LAPPS Interchange Format
[ Index | Overview | Tokens | Chunks & NER | Coreference | Phrase Structure | Dependencies ]
Coreference
Last updated: June 2nd, 2017
This document contains hints on how to represent coreference in the LAPPS Interchange Format. It also has examples of the output of some common coreference tools. First a little bit of linguistics (taken from http://en.wikipedia.org/wiki/Coreference). Coreference occurs when two or more text elements have the same referent, that is, they refer to the same person or thing. One of these text elements is a full form. There are several kinds of coreference:
- Joe Doe hurt himself. The anophor himself refers to the same thing as the full form himself. In this case the full form is called the antecedent.

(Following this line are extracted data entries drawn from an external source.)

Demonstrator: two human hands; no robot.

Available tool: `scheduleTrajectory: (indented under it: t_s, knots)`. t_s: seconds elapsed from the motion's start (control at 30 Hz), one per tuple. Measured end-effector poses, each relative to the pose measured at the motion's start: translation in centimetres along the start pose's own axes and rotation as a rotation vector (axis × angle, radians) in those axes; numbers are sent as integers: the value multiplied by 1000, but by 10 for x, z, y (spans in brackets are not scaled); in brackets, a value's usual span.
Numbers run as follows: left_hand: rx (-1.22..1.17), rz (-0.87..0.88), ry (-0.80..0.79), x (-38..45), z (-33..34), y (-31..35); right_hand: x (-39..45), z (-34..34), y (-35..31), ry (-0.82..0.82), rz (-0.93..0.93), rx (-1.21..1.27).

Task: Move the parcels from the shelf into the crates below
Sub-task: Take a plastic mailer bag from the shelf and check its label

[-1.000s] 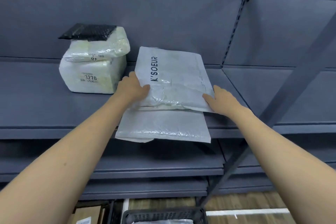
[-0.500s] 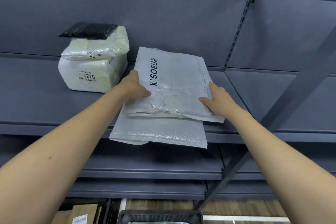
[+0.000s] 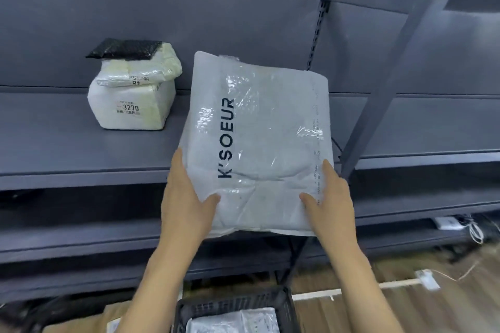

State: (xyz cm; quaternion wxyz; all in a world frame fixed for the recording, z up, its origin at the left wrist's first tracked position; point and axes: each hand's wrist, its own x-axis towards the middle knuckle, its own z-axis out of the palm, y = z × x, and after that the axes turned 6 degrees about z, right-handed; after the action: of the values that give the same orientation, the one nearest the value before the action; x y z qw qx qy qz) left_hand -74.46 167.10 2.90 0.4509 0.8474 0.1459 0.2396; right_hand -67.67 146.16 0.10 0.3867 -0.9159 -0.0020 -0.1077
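A flat grey plastic parcel printed "K'SOEUR" hangs in the air in front of the shelf, tilted up toward me. My left hand grips its lower left edge and my right hand grips its lower right edge, thumbs on top. A second mailer that lay under it is hidden behind it, if it is held at all. On the grey shelf at the left stands a white wrapped block parcel marked 3270, with a smaller white bag and a black bubble mailer on top. A black crate sits below, holding a grey parcel.
Lower shelf boards run under the top one. A slanted grey upright stands right of the parcel. Cardboard boxes lie at the bottom left. White cables and a power strip lie on the wooden floor at the right.
Both hands have lifted the K'SOEUR parcel off the shelf and pulled it toward me, now over the shelf's front edge. The lower mailer no longer shows. My view has tipped down toward the crate.
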Motion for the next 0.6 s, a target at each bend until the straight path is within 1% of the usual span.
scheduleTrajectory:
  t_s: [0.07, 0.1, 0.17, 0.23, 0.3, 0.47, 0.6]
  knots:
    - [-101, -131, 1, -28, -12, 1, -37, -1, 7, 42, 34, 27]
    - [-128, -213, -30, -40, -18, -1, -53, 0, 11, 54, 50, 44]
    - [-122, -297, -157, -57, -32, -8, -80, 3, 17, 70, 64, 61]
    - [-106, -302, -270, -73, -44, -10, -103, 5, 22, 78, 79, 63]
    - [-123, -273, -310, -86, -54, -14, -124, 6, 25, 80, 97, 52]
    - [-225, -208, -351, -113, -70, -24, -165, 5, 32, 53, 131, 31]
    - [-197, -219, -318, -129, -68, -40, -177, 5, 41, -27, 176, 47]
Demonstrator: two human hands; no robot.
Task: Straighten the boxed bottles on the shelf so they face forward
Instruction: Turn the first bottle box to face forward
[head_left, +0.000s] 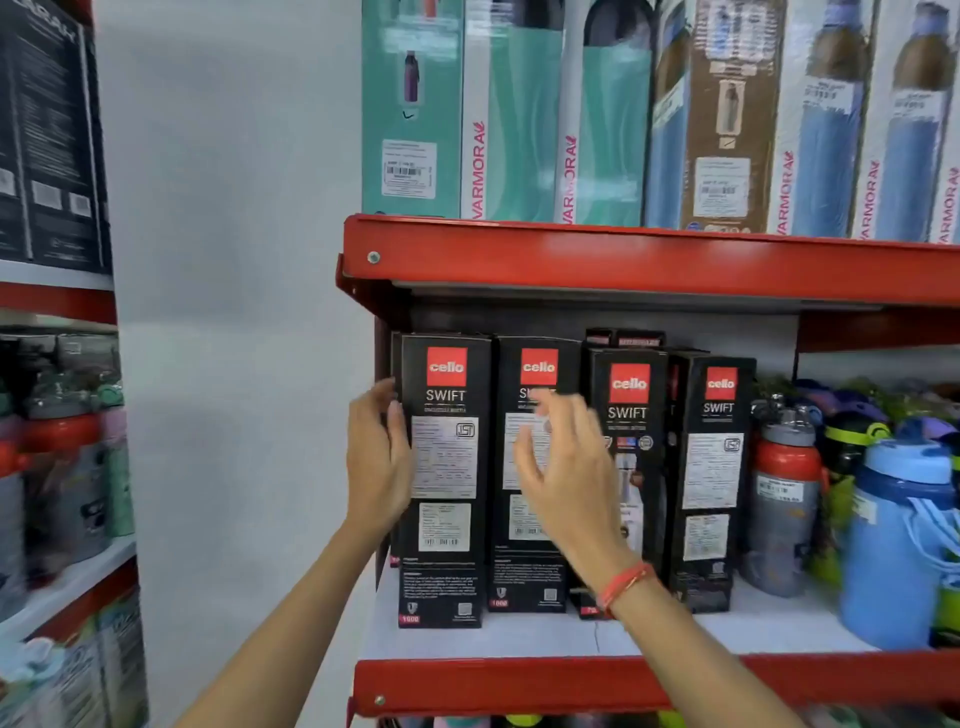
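White wall fills the space to the left of your red-edged shelf (519, 680), whose white board carries a row of four tall black boxes. Your left hand (376, 457) lies flat against the left side of the first box (444, 478), fingers spread and pressing on its edge, not wrapped around it. That box stands upright at the shelf's left end, a little nearer the front lip than its neighbours, with its label panel facing you. Your right hand (566, 467) hangs open in front of the second box (535, 467), fingers loosely curled and gripping nothing; you wear a red thread (623, 587) at that wrist. The third box (631, 447) shows a printed bottle picture, and the fourth box (714, 478) sits just beside it, turned slightly. Right of the boxes stand loose bottles, among them a grey and red bottle (782, 499) and a blue jug (893, 540). Above, teal, brown and blue cartons (519, 114) line the upper shelf.
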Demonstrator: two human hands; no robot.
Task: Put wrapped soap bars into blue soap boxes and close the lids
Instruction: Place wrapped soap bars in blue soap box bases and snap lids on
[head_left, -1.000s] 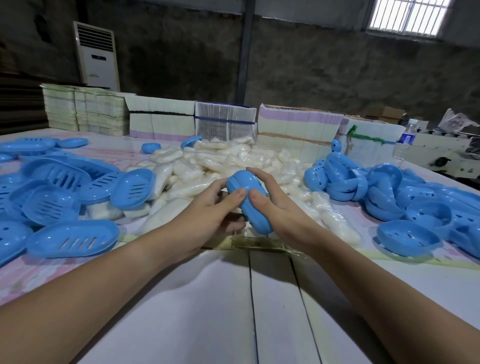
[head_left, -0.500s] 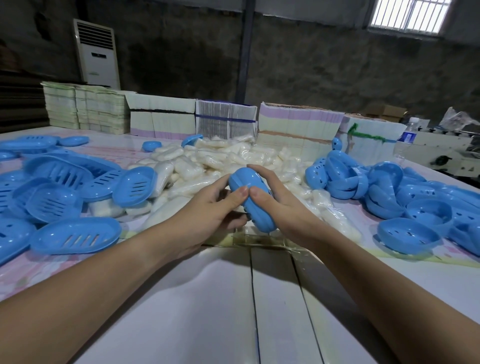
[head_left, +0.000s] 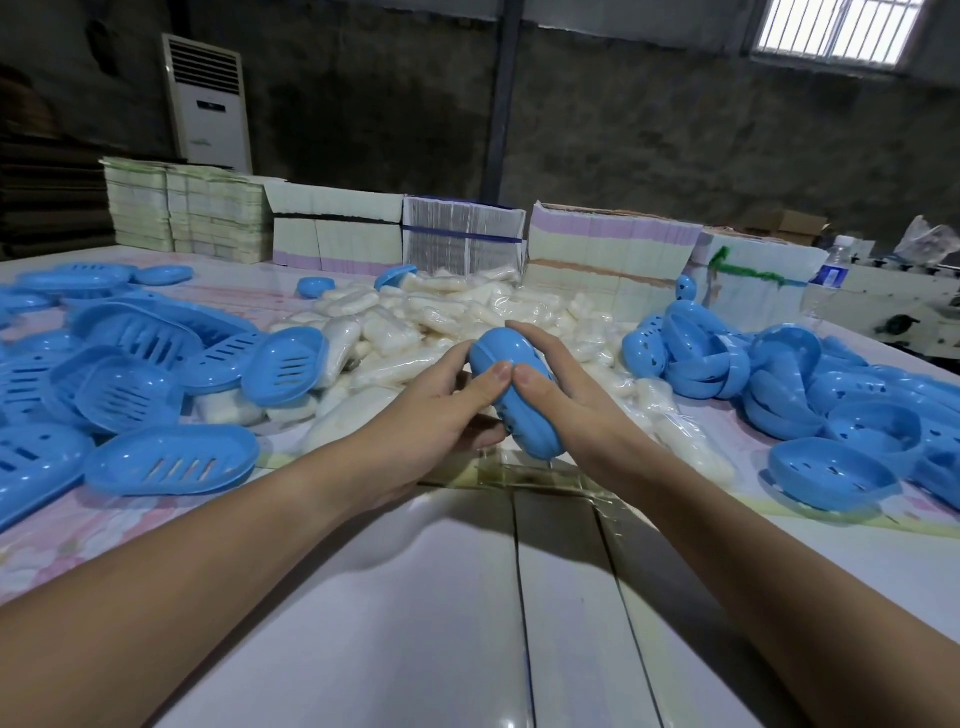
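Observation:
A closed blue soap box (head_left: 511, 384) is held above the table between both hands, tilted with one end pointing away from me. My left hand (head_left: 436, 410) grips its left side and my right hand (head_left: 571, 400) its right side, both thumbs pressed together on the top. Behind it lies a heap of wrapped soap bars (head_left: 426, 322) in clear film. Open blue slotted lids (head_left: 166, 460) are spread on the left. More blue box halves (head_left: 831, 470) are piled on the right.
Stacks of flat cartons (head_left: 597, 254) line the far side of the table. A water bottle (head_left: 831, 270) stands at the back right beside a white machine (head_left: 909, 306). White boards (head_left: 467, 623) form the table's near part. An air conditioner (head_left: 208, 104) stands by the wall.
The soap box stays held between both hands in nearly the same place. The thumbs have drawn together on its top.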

- Despite her reluctance, Jane Doe understood the issue. The cataphor her occurs before the postcedent (the full form).
- Carol told Bob to attend the party. They arrived together. The anaphor they has a split antecedent.
- The man refuses to help. The jerk thinks he is too good for that. Coreferring noun phrases, where the second noun phrase is a predication over the first.

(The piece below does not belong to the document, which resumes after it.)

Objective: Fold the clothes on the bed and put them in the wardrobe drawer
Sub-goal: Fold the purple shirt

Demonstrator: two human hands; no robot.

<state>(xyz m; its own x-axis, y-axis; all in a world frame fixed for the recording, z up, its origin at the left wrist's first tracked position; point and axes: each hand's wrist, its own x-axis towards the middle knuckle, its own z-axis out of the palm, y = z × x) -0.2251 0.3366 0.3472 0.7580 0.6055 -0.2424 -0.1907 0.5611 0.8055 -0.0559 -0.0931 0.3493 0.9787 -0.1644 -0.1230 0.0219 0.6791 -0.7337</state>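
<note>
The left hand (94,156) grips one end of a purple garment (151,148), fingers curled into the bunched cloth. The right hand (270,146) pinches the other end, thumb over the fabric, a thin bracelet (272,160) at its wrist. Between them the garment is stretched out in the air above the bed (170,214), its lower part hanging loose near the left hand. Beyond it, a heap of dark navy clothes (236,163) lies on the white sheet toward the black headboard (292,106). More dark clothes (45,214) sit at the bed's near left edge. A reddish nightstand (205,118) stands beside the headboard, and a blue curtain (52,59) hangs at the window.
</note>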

The LIF examples below are all for the simple phrase Sue sees herself. The JSON is fairly informal, just showing the bits and pieces that are relevant to the discussion.
The LIF approach to coreference is based on how coreference is treated in existing main stream coreference modules, in particular Stanford, OpenNLP and GATE. It is closer to the Stanford and OpenNLP output than to the GATE output, that is, we express corefence as an attribute or set of attributes on Token or Person objects. Instead, we introduce Coreference and Markable annotation categories, defined in the vocabulary at http://vocab.lappsgrid.org/Coreference.html and http://vocab.lappsgrid.org/Markable.html. The latter category is a common appearance in coreference annotation. See further down this page for example of the output of the Stanford, OpenNLP and GATE coreference modules.

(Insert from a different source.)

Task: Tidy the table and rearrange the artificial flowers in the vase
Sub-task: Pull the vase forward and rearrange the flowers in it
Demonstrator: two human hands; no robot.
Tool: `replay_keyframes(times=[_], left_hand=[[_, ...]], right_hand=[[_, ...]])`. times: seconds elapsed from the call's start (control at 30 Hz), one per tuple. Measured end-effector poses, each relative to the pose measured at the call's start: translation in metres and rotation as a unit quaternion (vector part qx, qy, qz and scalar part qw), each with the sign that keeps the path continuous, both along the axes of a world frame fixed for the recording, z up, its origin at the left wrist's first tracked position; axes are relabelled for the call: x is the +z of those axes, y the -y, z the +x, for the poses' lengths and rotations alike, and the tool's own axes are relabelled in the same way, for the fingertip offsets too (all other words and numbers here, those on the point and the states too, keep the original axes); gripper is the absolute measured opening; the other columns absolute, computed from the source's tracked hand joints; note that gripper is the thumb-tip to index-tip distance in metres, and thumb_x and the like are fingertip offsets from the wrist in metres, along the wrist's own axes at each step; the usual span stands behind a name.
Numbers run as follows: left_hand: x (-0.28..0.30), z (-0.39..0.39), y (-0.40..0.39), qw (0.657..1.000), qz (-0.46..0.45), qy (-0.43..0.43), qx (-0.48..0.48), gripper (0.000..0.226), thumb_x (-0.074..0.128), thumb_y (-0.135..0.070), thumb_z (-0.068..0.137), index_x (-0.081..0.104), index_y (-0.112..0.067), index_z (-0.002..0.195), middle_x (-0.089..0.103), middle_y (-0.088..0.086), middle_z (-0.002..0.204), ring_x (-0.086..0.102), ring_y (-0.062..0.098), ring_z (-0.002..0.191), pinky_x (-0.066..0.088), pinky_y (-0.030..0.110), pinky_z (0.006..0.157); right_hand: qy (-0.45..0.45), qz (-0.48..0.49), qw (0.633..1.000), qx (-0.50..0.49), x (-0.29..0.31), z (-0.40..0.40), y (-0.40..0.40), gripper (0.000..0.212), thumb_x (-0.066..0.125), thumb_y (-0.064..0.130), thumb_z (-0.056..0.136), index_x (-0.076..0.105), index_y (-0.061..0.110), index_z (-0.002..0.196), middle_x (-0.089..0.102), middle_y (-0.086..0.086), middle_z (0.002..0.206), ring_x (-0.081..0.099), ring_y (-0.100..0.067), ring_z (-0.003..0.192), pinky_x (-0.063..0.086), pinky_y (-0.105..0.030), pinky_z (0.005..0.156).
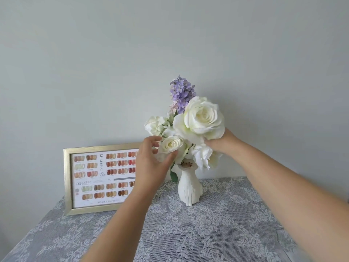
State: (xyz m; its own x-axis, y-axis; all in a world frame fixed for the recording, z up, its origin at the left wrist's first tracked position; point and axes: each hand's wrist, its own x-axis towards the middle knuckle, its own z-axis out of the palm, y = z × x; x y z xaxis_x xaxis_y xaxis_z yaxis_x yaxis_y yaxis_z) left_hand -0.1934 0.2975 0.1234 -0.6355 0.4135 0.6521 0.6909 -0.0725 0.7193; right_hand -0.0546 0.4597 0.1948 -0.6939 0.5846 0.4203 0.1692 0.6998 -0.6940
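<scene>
Apparently nearly done: the table point(226, 233) looks tidy, the flowers point(203, 118) stand in the vase point(189, 188). Left hand point(151, 157), grip apart, cups a small rose point(171, 144); right hand point(220, 142) (fingers hidden, grip unclear) sits just under the big bloom.

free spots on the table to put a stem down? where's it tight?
Free: the lace tablecloth in front of the vase, and the stretch right of the vase. Tight: between vase and gold frame, where the left hand cups a small white rose; the right hand is under the large rose.
</scene>
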Motion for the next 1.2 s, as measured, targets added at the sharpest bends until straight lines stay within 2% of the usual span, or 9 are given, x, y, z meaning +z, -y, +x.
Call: replay_keyframes(times=[0.13,0.3,0.53,0.73,0.83,0.9,1.0,1.1,1.2], left_hand=[[0.001,0.001,0.0,1.0,-0.004,-0.006,0.001,0.053,0.083,-0.041,0.073,0.047,-0.043,0.113,0.056,-0.017,0.109,0.055,-0.001,0.097,0.047,0.023,0.074],[0.002,0.004,-0.001,1.0,-0.009,0.0,-0.009,0.053,0.083,-0.04,0.075,0.046,-0.043,0.112,0.056,-0.013,0.111,0.056,0.003,0.099,0.048,0.023,0.073],[0.003,0.008,0.001,1.0,-0.016,-0.005,-0.012,0.052,0.081,-0.043,0.075,0.044,-0.048,0.11,0.055,-0.014,0.113,0.053,-0.004,0.098,0.041,0.014,0.068],[0.002,0.01,0.002,1.0,-0.016,-0.01,-0.013,0.051,0.081,-0.044,0.075,0.044,-0.047,0.11,0.054,-0.014,0.113,0.053,-0.004,0.098,0.044,0.018,0.072],[0.004,0.01,0.002,1.0,-0.014,-0.001,-0.02,0.051,0.081,-0.043,0.075,0.045,-0.047,0.11,0.053,-0.018,0.111,0.051,-0.007,0.098,0.043,0.017,0.07],[0.003,0.011,0.003,1.0,-0.012,-0.001,-0.02,0.05,0.081,-0.042,0.076,0.046,-0.046,0.111,0.053,-0.018,0.111,0.051,-0.008,0.098,0.042,0.016,0.07],[0.003,0.012,0.002,1.0,-0.01,-0.001,-0.019,0.05,0.081,-0.039,0.076,0.046,-0.044,0.111,0.054,-0.013,0.113,0.053,-0.003,0.099,0.043,0.017,0.071],[0.001,0.015,0.0,1.0,-0.003,0.003,-0.022,0.05,0.081,-0.034,0.076,0.047,-0.041,0.111,0.056,-0.007,0.115,0.056,0.006,0.1,0.045,0.019,0.073],[0.0,0.02,0.0,1.0,0.002,0.005,-0.023,0.048,0.081,-0.036,0.076,0.048,-0.041,0.11,0.055,-0.009,0.113,0.055,0.003,0.099,0.043,0.017,0.07]], right_hand=[[0.085,0.061,0.994,-0.016,0.006,-0.004,0.0,0.011,0.058,0.019,0.09,0.054,0.019,0.08,0.054,0.002,0.075,0.052,-0.008,0.069,0.041,-0.003,0.056],[0.098,0.065,0.993,-0.009,0.013,-0.005,0.006,0.033,0.058,0.005,0.087,0.048,0.023,0.061,0.047,0.008,0.06,0.045,-0.005,0.056,0.036,-0.005,0.043],[0.166,0.082,0.982,-0.03,0.019,-0.014,0.01,0.012,0.06,0.013,0.087,0.053,0.016,0.078,0.051,0.001,0.076,0.05,-0.02,0.082,0.049,-0.036,0.079],[0.302,0.205,0.922,-0.126,0.02,-0.015,0.014,0.016,0.05,0.035,0.089,0.054,0.019,0.093,0.057,0.001,0.09,0.056,-0.025,0.105,0.037,-0.031,0.086],[0.209,0.124,0.965,-0.097,0.023,0.01,0.014,0.017,0.067,0.039,0.078,0.06,0.026,0.087,0.063,0.008,0.088,0.059,-0.022,0.104,0.042,-0.031,0.09],[0.09,0.045,0.994,-0.043,0.019,0.037,0.019,0.044,0.077,0.037,0.067,0.06,0.037,0.108,0.064,0.011,0.108,0.055,-0.016,0.112,0.043,-0.03,0.091],[-0.003,0.197,0.976,-0.088,0.005,0.062,0.04,0.085,0.074,0.037,0.066,0.032,0.04,0.14,0.043,0.003,0.135,0.038,-0.024,0.123,0.034,-0.037,0.098],[-0.096,0.364,0.924,-0.069,-0.009,0.06,0.063,0.074,0.076,0.032,0.072,0.043,0.029,0.138,0.039,-0.003,0.14,0.043,-0.028,0.116,0.037,-0.038,0.099],[-0.143,0.383,0.911,-0.054,-0.017,0.048,0.063,0.044,0.075,0.013,0.079,0.064,0.014,0.121,0.051,-0.012,0.131,0.054,-0.03,0.106,0.048,-0.039,0.091]])
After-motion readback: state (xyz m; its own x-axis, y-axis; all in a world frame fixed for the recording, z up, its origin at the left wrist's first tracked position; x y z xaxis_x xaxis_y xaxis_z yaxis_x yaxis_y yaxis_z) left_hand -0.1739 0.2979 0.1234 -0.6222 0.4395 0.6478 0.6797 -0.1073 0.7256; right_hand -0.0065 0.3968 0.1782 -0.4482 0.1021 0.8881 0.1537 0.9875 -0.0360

There are several ways in which coreference can be represented. Here is an example where the coreference view refers to elements in another view and where in fact the tokenization in that view may have been input to the coreference tool.
{
"text": "Sue sees herself",
"views": [
{ "id": "v1",
"metadata": {
"contains": {
"Token": {
"producer": "edu.brandeis.cs.lappsgrid.opennlp.Tokenizer:n.n.n",
"type": "tokenizer:opennlp" }}},
"annotations": [
{ "@type": "Token", "id": "tok0", "start": 0, "end": 3 },
{ "@type": "Token", "id": "tok1", "start": 4, "end": 8 },
{ "@type": "Token", "id": "tok2", "start": 9, "end": 16 } ]},
{ "id": "v2",
"metadata": {
"contains": {
"Markable": {
"producer": "edu.brandeis.cs.lappsgrid.xxxx.coref:n.n.n" },
"Coreference": {
"producer": "edu.brandeis.cs.lappsgrid.xxxx.coref:n.n.n" }}},
"annotations": [
{ "@type": "Markable", "id": "m0", "targets": [ "v1:tok0" ] },
{ "@type": "Markable", "id": "m1", "targets": [ "v1:tok2" ] },
{ "@type": "Coreference",
"id": "coref0",
"features": {
"mentions": [ "m0", "m1" ],
"representative": "m0" }}]}]
}
The Coreference element contains a list of mentions, which are identifiers of annotation objects in the same view. In this case the mentions refer to markables that refer to eleents in another view, note the syntax of the identifiers used in the targets
property, where the colon separates the view identifier from the annotation identifier. Markables either have start and end attributes or the target attribute. These attibutes are inherited from Region (see http://vocab.lappsgrid.org/Region.html). Note that this use of Region is a bit peculiar since we allow spans to either have a start and end or have a list of targets which each have a start and end, the former use is common, but the latter use may raise eyebrows.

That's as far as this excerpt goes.